**WHAT YOU SHOULD DO:** Your answer must consist of exactly the lines below, starting with the line with "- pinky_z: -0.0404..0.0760" and going on through the line with "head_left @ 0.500", and nothing else.

**STORED DATA:**

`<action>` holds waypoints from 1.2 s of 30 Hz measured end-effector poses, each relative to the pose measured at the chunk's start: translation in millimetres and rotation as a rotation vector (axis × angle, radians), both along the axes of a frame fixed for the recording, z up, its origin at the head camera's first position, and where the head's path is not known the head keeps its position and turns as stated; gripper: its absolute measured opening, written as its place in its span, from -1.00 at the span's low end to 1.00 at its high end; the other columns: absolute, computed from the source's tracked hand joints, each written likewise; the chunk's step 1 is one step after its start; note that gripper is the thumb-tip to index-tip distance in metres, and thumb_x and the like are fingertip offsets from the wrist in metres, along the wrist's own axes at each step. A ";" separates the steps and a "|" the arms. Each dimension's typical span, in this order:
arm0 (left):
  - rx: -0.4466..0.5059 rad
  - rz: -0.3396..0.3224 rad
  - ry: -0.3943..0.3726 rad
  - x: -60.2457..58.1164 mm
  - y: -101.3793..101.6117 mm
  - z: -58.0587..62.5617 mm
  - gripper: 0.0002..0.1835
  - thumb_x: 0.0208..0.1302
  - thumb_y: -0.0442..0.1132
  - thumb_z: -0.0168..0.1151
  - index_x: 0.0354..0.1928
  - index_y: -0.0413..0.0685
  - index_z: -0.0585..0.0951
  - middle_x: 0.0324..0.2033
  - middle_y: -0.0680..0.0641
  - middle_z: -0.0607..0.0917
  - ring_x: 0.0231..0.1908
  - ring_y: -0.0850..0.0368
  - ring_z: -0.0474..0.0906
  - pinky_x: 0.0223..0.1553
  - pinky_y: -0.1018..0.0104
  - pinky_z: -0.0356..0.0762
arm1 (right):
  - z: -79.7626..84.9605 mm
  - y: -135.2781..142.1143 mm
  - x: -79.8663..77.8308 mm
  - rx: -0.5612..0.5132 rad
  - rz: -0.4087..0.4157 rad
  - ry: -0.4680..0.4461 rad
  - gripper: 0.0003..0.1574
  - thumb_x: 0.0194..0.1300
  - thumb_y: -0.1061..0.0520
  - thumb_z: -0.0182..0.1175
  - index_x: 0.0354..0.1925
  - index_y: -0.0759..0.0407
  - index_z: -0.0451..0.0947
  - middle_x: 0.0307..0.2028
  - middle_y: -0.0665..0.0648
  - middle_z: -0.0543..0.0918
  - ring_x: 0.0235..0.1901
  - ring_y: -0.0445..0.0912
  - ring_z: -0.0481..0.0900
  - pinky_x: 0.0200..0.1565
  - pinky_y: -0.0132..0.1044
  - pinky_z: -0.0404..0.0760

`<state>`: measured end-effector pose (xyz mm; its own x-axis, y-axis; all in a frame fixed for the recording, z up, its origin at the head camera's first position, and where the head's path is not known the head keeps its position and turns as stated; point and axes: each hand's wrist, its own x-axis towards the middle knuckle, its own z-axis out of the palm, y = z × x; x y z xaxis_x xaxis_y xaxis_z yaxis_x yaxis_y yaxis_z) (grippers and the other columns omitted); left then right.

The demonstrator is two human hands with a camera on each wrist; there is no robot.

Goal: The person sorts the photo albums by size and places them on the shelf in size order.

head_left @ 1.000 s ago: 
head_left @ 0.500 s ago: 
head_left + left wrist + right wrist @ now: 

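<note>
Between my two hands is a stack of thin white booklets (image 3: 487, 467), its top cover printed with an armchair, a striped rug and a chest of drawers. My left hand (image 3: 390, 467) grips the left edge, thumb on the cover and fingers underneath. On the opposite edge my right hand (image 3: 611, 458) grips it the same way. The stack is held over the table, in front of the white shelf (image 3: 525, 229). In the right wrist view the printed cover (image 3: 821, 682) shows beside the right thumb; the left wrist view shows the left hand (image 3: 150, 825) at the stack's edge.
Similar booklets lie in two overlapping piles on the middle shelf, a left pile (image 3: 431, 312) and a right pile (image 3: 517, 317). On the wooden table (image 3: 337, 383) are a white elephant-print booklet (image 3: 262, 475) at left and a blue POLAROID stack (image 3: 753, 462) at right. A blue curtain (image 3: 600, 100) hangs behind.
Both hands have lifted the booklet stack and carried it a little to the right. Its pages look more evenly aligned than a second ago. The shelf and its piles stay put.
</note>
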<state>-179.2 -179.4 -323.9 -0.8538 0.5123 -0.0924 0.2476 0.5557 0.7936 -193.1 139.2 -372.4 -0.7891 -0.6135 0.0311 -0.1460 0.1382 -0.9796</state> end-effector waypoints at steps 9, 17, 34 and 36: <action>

**RESPONSE TO THIS TASK:**
  - pinky_z: -0.0404..0.0760

`<state>`: measured end-effector pose (xyz mm; its own x-axis, y-axis; all in a frame fixed for the recording, z up, its origin at the head camera's first position, and where the head's path is not known the head keeps its position and turns as stated; point and axes: each hand's wrist, its own x-axis towards the middle knuckle, its own z-axis out of the palm, y = z × x; x y z xaxis_x xaxis_y xaxis_z yaxis_x yaxis_y yaxis_z) (grippers and the other columns omitted); left then right.

The demonstrator is two human hands with a camera on each wrist; there is no robot.

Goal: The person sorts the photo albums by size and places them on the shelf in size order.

head_left @ 1.000 s ago: 
head_left @ 0.500 s ago: 

That completes the response.